Exercise:
State only the number of lines below where the word "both" is found.

Extracted data entries:

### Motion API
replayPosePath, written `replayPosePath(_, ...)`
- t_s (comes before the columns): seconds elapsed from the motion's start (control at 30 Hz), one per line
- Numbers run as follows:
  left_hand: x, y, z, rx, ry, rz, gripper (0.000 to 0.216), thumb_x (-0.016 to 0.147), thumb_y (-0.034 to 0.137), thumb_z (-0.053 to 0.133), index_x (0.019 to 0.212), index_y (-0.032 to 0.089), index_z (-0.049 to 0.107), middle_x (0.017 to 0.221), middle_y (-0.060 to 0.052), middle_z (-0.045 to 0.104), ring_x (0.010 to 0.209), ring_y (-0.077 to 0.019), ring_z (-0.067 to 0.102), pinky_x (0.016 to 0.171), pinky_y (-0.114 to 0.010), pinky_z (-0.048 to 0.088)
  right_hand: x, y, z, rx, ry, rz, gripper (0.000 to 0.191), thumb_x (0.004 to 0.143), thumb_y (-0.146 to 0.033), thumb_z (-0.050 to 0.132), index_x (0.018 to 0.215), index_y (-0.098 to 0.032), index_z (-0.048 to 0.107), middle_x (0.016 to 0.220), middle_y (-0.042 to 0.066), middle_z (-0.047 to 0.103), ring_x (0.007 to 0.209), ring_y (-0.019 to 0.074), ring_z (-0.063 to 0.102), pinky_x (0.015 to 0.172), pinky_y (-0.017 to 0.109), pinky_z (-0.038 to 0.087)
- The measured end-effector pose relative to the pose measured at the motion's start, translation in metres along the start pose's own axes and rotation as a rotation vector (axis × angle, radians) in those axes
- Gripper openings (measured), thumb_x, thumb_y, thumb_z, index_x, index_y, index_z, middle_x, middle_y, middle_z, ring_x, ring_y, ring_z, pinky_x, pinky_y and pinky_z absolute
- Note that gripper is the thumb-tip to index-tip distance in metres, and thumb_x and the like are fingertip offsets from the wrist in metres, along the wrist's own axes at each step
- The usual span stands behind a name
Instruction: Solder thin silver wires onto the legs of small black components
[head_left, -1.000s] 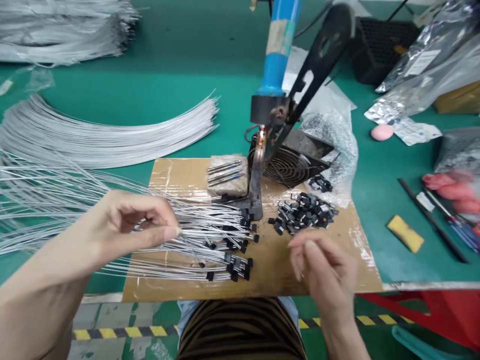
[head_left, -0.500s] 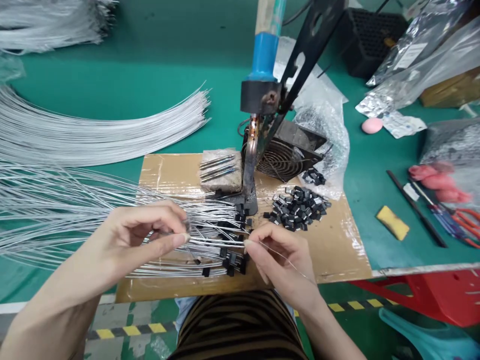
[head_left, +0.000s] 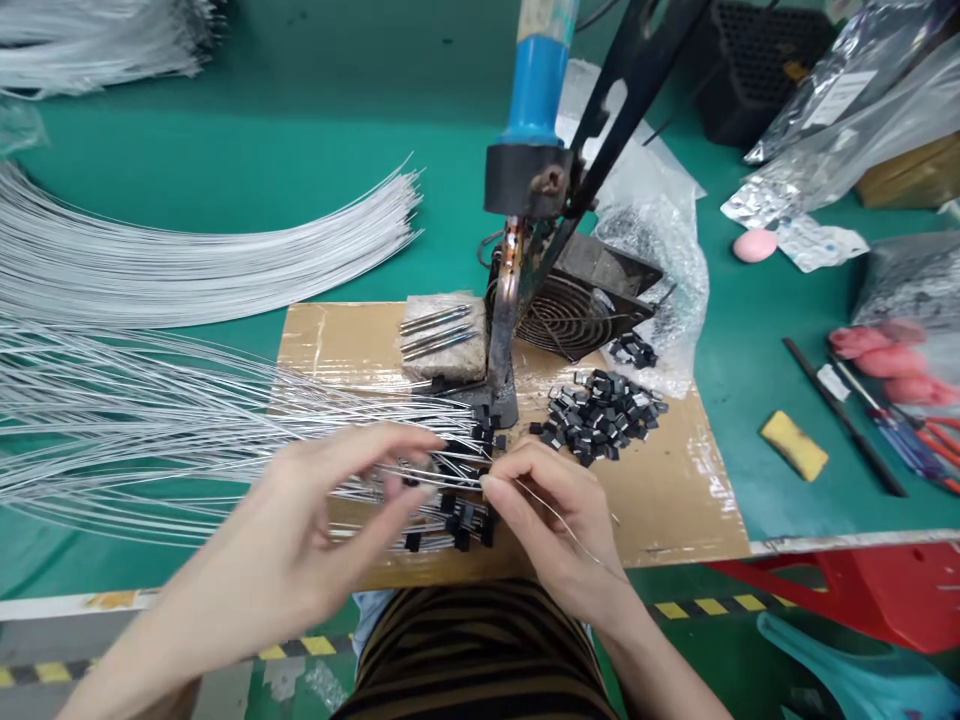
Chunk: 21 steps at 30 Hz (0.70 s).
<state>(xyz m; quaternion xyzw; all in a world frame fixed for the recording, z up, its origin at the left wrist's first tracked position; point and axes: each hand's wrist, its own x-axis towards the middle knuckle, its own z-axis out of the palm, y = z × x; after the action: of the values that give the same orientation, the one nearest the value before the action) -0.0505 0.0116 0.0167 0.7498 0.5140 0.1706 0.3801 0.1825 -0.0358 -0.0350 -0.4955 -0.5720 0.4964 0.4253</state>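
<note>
My right hand [head_left: 559, 515] is closed in a pinch, holding a thin solder wire [head_left: 566, 530] that trails over the palm to the wrist. Its fingertips also meet the end of a white wire beside a small black connector. My left hand [head_left: 352, 510] hovers over the white wires [head_left: 187, 430], thumb and forefinger parted around a few of them. Black connectors [head_left: 465, 525] cap the ends of many wires. Just behind the hands, a soldering iron [head_left: 510, 260] with a blue handle points down from a black stand arm.
Loose black connectors [head_left: 607, 415] lie heaped on the cardboard [head_left: 675, 500]. A fan [head_left: 574, 310] stands behind, with a block [head_left: 446, 340] carrying several metal tips. Another wire bundle [head_left: 225, 265] curves at back left. A yellow sponge [head_left: 795, 445] and a black rod [head_left: 844, 415] lie right.
My left hand has moved right along the wires toward my right hand, and its thumb and forefinger have parted. My right hand keeps its pinch, shifted slightly left.
</note>
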Motion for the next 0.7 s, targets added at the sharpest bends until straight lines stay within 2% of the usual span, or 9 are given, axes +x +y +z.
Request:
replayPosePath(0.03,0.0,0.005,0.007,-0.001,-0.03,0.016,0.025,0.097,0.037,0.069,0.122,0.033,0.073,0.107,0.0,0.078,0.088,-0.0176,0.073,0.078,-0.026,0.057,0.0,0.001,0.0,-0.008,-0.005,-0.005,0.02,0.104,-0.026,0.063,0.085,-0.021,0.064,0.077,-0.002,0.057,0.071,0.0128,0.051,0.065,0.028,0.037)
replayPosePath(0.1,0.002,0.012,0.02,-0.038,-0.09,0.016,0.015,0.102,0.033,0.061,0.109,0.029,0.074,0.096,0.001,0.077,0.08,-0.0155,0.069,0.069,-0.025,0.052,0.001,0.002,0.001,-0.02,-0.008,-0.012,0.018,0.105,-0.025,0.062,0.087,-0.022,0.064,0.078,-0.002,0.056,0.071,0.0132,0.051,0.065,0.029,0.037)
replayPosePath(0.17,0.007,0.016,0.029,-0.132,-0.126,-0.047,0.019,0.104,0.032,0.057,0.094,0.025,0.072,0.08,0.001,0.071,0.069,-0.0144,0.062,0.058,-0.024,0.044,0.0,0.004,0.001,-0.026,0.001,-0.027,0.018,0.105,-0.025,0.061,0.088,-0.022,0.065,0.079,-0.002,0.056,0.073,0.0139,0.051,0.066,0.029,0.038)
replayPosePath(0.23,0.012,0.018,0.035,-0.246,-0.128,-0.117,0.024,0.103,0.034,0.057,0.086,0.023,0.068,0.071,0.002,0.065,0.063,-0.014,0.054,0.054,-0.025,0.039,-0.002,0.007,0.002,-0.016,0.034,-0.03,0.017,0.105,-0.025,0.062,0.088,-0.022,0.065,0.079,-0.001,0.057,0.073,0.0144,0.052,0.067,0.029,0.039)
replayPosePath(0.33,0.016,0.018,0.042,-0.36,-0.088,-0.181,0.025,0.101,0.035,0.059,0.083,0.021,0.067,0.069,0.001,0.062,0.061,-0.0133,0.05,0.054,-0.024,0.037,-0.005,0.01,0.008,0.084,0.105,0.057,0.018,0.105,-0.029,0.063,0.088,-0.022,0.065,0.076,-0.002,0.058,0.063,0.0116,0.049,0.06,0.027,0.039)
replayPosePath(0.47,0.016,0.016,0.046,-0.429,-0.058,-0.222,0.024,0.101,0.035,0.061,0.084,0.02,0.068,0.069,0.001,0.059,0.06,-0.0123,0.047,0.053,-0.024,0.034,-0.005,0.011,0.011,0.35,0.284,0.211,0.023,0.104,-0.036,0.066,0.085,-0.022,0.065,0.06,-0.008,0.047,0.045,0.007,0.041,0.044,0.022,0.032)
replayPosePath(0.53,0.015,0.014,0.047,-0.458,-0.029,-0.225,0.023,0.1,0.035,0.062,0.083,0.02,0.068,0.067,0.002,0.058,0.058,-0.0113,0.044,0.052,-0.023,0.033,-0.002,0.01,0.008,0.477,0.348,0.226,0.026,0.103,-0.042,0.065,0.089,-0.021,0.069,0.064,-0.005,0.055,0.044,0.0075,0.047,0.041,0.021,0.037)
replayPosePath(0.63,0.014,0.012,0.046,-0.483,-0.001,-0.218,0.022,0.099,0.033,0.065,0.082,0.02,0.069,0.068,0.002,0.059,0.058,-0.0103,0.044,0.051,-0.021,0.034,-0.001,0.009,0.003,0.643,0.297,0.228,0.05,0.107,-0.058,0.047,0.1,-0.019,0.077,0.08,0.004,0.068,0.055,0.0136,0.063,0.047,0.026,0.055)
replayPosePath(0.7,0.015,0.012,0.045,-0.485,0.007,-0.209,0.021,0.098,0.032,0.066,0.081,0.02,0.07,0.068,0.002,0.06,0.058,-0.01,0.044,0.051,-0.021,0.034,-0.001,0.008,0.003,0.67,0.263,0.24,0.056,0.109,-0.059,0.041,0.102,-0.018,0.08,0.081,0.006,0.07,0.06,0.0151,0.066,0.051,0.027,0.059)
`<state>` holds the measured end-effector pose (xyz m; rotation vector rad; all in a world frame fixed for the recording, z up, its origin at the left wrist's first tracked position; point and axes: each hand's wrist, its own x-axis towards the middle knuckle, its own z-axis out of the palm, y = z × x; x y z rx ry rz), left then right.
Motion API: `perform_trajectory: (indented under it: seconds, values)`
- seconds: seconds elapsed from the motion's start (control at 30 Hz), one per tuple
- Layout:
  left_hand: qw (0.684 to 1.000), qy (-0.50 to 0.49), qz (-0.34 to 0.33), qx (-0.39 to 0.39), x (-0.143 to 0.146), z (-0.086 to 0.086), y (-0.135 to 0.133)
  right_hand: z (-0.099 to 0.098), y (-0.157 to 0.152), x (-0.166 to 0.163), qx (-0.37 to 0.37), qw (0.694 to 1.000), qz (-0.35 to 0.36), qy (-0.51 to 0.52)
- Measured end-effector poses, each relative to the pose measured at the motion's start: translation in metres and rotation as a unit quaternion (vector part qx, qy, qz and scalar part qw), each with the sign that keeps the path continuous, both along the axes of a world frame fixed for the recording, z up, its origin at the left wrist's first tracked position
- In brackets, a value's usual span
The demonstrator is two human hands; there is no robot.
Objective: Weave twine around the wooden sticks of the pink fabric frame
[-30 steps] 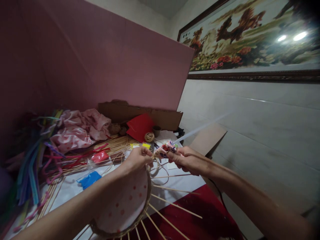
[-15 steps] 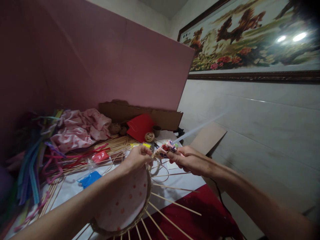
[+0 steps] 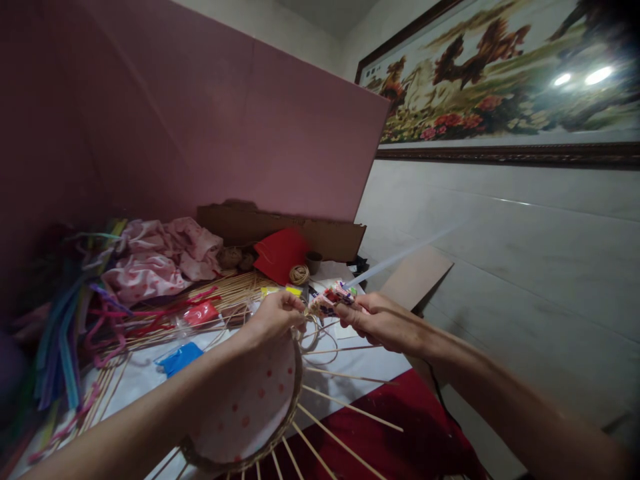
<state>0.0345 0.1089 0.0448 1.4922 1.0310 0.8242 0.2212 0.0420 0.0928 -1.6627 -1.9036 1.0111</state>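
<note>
My right hand (image 3: 377,323) is wrapped round a hot glue gun (image 3: 327,299) with a colourful patterned body. A long translucent glue stick (image 3: 400,257) juts from its back end, up to the right. The gun's nozzle points left, close to the fingertips of my left hand (image 3: 280,313). That hand is pinched at the rim of a round piece covered in dotted cloth (image 3: 250,407); cord (image 3: 313,333) loops beside it, and what exactly the fingers grip is hidden. Thin sticks (image 3: 345,410) radiate from the cord-wrapped edge. My left forearm covers part of the round piece.
Bundled sticks (image 3: 240,290), pink dotted cloth (image 3: 155,257), pipe cleaners (image 3: 60,347), a blue packet (image 3: 180,360) and a red packet (image 3: 200,312) lie to the left. Behind stand a red bag (image 3: 281,255), a twine coil (image 3: 299,274) and cardboard (image 3: 340,239). A tiled wall (image 3: 525,253) bounds the right.
</note>
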Motion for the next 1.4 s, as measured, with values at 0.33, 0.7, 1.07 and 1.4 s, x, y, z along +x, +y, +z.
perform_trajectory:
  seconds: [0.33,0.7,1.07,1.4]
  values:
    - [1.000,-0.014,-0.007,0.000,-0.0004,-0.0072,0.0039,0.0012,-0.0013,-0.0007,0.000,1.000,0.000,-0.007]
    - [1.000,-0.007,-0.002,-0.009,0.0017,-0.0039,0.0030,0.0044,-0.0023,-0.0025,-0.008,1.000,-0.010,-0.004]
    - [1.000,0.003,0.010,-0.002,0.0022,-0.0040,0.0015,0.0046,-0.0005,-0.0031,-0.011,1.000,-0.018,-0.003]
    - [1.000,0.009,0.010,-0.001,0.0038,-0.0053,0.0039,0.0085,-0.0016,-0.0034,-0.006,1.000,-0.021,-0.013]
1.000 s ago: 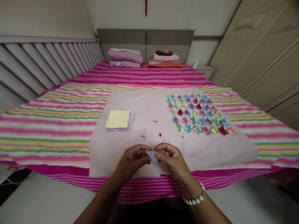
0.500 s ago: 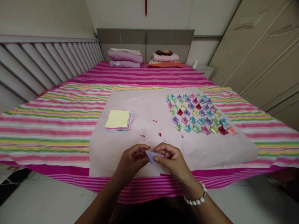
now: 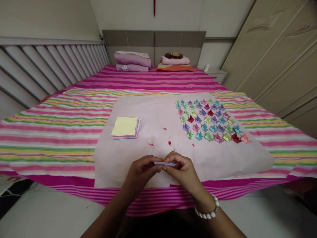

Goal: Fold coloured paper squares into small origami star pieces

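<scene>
Since 0.5 s ago, small lavender folded paper piece (image 3: 164,163) has turned from tilted triangle to flat, edge-on. Left hand (image 3: 141,170) & right hand (image 3: 182,170) each pinch one end betw. fingertips, just above near edge of pale pink sheet (image 3: 119,162) on striped bed cover (image 3: 49,132). White bead bracelet (image 3: 207,212) on right wrist. Beyond: red paper scraps (image 3: 169,143), yellow-topped stack of square papers (image 3: 125,127) at left, rows of coloured folded paper pieces (image 3: 210,122) at right. Farthest: pillows (image 3: 132,61) by headboard.
</scene>
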Tool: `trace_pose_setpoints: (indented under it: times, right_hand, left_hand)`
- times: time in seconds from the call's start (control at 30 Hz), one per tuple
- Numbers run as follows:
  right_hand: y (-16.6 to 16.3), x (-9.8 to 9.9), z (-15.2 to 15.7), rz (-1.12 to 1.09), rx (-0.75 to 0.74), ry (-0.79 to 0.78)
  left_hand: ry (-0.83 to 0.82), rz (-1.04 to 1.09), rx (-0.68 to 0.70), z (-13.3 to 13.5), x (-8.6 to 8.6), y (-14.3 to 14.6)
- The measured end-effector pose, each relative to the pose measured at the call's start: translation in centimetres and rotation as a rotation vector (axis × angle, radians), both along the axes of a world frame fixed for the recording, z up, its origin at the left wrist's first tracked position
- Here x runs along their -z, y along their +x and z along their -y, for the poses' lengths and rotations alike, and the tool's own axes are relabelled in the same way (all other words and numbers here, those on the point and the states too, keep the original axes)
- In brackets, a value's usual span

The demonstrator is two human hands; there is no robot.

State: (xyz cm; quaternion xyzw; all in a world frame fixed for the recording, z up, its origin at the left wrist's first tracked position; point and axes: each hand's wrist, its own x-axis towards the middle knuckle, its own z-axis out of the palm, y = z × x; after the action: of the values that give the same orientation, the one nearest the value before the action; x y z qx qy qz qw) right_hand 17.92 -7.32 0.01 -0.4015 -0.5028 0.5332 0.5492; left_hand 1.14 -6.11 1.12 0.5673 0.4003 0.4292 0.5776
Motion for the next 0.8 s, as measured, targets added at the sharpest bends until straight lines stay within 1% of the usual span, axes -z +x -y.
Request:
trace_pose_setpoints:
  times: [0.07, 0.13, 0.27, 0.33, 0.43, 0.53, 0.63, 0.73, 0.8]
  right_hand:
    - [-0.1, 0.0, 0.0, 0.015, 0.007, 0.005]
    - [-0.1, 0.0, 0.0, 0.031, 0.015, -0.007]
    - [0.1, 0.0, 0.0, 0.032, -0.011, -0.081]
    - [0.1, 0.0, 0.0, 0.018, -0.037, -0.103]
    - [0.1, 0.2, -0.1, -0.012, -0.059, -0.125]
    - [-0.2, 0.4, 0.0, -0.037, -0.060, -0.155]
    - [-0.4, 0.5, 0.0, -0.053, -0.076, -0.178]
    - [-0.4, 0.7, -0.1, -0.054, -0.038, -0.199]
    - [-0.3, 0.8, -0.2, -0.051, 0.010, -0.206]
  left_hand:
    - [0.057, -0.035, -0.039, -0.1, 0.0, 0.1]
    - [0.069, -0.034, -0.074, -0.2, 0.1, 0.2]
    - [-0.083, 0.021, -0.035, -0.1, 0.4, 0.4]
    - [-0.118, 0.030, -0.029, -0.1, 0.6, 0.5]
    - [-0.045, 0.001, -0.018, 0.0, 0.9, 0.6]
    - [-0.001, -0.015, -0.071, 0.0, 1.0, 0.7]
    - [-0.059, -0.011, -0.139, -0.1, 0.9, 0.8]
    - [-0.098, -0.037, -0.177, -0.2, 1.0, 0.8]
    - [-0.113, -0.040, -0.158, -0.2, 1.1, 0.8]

Exercise answer:
2